Aim of the task - Start at the line below containing "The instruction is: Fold" and stop at the line containing "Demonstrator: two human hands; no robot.". Repeat every line of that stretch exactly, and nothing outside it.

Data under study -
• • • •
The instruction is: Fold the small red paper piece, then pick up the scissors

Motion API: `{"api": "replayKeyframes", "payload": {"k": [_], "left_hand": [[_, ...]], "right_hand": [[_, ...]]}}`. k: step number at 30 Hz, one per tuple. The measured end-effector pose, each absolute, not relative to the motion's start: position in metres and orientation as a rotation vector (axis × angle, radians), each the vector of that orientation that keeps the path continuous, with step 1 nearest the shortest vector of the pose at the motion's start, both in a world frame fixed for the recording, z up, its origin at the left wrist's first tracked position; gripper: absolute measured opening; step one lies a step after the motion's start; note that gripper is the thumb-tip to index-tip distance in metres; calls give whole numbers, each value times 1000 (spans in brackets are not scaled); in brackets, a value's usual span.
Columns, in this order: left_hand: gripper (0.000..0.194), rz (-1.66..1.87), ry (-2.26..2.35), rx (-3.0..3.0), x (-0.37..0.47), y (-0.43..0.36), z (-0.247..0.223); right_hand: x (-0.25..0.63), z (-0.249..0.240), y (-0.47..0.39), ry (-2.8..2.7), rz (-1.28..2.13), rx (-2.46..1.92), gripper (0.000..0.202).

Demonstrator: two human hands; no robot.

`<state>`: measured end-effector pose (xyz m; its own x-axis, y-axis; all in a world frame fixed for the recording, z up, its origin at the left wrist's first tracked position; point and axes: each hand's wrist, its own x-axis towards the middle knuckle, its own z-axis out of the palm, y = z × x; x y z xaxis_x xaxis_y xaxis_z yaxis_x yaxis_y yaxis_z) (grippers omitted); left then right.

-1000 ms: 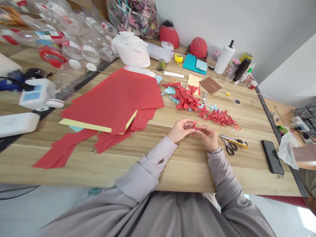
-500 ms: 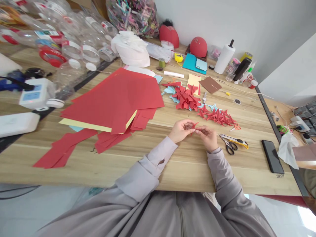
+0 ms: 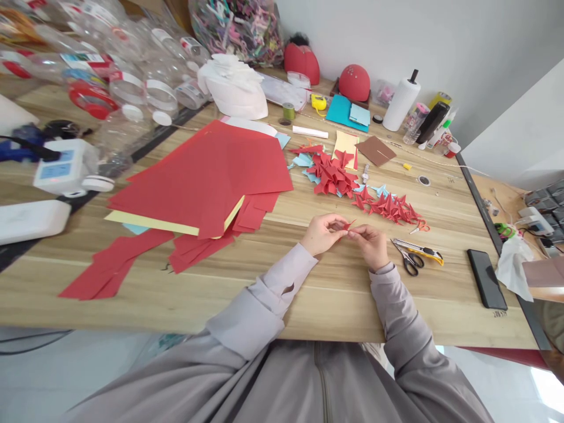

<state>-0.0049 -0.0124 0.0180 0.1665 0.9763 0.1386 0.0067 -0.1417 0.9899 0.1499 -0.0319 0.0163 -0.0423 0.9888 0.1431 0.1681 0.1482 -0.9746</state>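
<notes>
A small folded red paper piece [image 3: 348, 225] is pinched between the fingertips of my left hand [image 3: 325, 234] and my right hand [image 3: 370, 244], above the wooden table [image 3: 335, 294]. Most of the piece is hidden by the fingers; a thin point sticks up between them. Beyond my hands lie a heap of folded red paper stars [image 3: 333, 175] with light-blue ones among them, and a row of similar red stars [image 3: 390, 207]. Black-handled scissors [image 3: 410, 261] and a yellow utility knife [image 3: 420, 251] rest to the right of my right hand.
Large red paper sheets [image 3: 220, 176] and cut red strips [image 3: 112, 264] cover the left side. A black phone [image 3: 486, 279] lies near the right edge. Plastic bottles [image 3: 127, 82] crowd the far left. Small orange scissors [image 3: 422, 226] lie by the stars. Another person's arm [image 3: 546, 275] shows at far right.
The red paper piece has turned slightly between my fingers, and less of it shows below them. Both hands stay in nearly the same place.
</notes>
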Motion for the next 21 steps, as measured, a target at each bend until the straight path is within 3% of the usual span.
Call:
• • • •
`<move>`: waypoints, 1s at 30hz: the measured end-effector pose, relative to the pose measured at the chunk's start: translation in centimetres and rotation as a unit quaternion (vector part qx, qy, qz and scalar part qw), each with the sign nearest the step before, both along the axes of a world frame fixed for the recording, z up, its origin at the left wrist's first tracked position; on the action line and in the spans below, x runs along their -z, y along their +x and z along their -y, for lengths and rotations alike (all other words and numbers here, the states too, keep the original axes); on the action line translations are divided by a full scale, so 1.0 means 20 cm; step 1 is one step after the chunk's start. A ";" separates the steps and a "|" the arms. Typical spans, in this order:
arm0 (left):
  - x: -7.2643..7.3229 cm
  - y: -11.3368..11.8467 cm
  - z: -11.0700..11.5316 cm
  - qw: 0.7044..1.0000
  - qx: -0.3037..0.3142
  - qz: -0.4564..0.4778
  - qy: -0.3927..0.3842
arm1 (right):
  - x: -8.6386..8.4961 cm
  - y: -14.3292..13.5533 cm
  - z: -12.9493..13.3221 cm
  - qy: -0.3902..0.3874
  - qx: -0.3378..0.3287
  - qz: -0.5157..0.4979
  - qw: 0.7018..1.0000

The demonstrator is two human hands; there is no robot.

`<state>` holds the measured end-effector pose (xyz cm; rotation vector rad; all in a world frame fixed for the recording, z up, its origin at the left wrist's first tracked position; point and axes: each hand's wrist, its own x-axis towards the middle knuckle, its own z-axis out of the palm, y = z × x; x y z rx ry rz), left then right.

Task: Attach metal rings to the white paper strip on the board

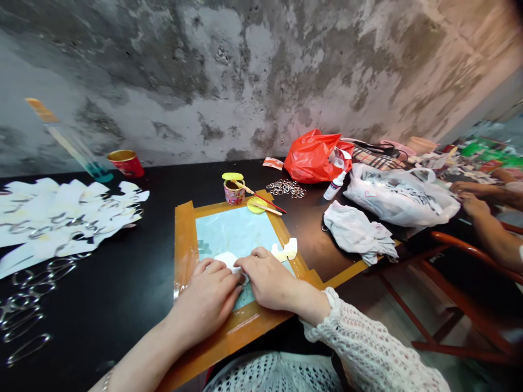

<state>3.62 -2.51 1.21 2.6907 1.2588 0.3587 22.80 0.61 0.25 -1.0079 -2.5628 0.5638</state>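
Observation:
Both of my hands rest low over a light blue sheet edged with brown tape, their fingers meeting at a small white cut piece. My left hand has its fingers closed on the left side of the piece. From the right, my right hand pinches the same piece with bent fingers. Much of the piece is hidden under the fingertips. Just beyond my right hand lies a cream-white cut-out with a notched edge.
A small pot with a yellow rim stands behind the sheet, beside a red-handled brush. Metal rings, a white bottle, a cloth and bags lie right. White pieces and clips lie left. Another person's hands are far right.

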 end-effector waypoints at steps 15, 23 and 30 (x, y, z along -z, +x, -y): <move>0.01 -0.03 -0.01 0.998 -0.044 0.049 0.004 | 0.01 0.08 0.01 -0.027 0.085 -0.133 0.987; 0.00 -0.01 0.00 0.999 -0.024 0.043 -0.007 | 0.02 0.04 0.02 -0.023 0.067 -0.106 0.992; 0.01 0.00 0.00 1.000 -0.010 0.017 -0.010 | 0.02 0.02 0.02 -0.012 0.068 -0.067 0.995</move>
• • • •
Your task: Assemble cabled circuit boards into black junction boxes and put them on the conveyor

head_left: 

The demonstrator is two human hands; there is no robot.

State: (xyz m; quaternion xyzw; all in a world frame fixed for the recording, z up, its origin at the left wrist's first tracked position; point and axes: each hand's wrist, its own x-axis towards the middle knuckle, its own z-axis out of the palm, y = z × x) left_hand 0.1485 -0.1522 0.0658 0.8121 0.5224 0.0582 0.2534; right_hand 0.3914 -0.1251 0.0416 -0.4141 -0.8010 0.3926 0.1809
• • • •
Result of the task -
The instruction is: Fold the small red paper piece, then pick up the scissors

Motion API: `{"api": "replayKeyframes", "payload": {"k": [_], "left_hand": [[_, ...]], "right_hand": [[_, ...]]}}`. k: step number at 30 Hz, one per tuple. The measured end-effector pose, each absolute, not relative to the motion's start: position in metres and orientation as a rotation vector (axis × angle, radians), each the vector of that orientation that keeps the path continuous, with step 1 nearest the shortest vector of the pose at the motion's start, both in a world frame fixed for the recording, z up, its origin at the left wrist's first tracked position; gripper: absolute measured opening; step one lies a step after the motion's start; note that gripper is the thumb-tip to index-tip distance in metres; calls give whole numbers, each value times 1000 (spans in brackets are not scaled); in brackets, a value's usual span.
Columns, in this order: left_hand: gripper (0.000..0.194), rz (-1.66..1.87), ry (-2.26..2.35), rx (-3.0..3.0), x (-0.37..0.47), y (-0.43..0.36), z (-0.247..0.223); right_hand: x (-0.25..0.63), z (-0.249..0.240), y (-0.47..0.39), ry (-2.8..2.7), rz (-1.28..2.13), rx (-2.46..1.92), gripper (0.000..0.202).

Demonstrator: two human hands; no robot.

The work on this exercise is done.